Could you restate word for word every line from the one containing "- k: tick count" to the end of the data below, pictures excluded?
※ ※ ※
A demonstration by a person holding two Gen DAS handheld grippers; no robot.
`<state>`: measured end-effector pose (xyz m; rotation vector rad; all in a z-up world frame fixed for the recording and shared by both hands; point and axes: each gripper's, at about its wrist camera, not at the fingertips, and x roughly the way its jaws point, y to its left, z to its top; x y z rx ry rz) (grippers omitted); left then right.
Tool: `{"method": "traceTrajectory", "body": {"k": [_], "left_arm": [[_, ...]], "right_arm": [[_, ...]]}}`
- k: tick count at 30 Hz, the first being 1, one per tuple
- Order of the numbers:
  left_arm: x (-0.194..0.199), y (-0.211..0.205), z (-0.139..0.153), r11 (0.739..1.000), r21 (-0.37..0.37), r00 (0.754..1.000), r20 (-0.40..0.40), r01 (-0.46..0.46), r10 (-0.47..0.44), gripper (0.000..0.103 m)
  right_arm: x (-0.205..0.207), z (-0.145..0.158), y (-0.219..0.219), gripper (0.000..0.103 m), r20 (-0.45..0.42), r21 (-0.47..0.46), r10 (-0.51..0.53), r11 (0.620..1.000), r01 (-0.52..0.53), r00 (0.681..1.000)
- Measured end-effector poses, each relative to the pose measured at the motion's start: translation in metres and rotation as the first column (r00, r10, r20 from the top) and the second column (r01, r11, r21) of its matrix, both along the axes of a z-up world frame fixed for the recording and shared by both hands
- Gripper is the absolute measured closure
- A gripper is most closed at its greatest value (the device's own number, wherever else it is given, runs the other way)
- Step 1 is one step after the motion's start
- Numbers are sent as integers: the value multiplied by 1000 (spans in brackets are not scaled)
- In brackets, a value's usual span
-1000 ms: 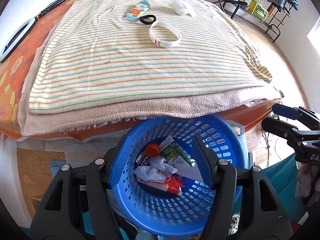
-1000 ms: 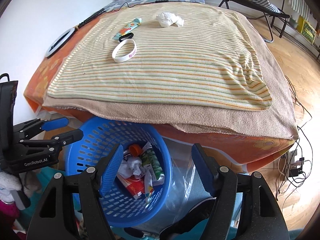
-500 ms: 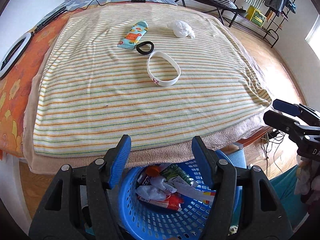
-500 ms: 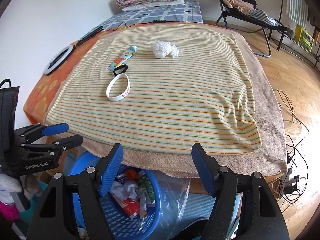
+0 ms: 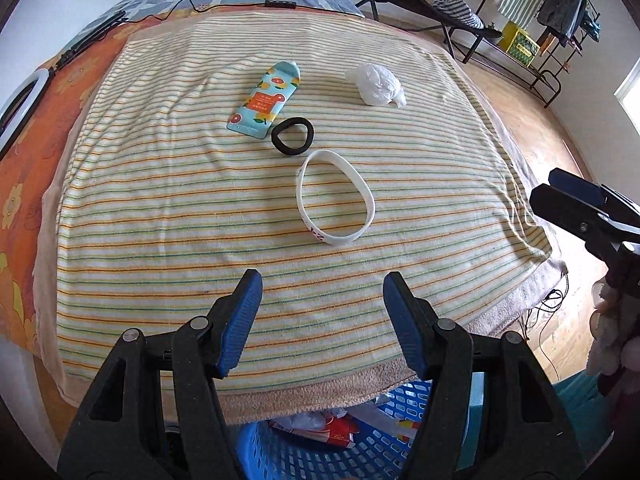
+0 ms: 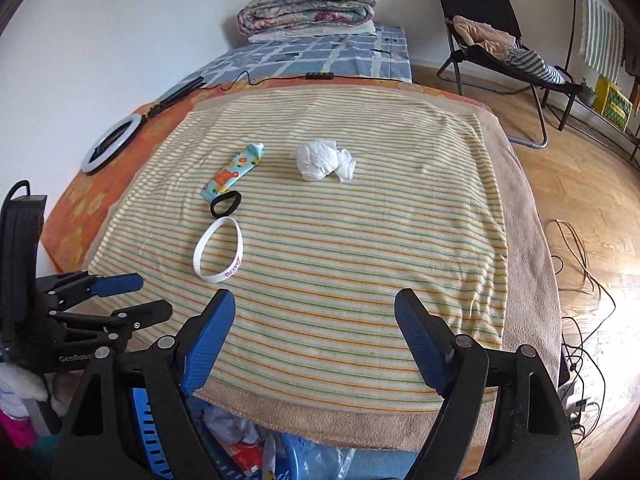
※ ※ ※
• _EXERCISE RESPONSE_
- k: tick count at 30 Hz, the first being 1, one per tuple
- Order of the numbers:
  left_arm: x (-0.194..0.199), y (-0.211..0.205), z (-0.139..0.153), r11 (0.739..1.000), r21 (-0.37..0.37), r00 (0.754..1.000), r20 (-0.40..0.40), r01 (-0.46..0.46), r10 (-0.47..0.44), gripper (0.000..0.103 m)
  right_arm: x (-0.205..0.207), z (-0.145..0.158), y (-0.219..0.219), gripper (0.000..0.103 m), r20 (-0.45..0.42), r21 (-0.47..0.46), r10 (-0.51..0.53), r11 (0.620..1.000), r01 (-0.52..0.53), r00 (0.681..1.000)
- Measured end-effector poses, each relative to the pose measured at the motion's start: translation in metres and rotation as the first column (r00, r10, r20 from the top) and the second column (r01, r11, r21) of its matrix, both along the axes of a z-up world frame fixed for the recording and shared by both hands
- Gripper is the absolute measured closure
- A gripper is most closed at its greatest value (the device's own number, wherever else it is given, runs the other way)
- Step 1 is one step after the motion's start
- Numbers are sent as integers: the value multiplied by 1000 (spans in brackets are not scaled)
- In brackets, a value's usual span
-1000 ms: 
-1000 ms: 
-500 ms: 
-500 ms: 
+0 ms: 
+0 ms: 

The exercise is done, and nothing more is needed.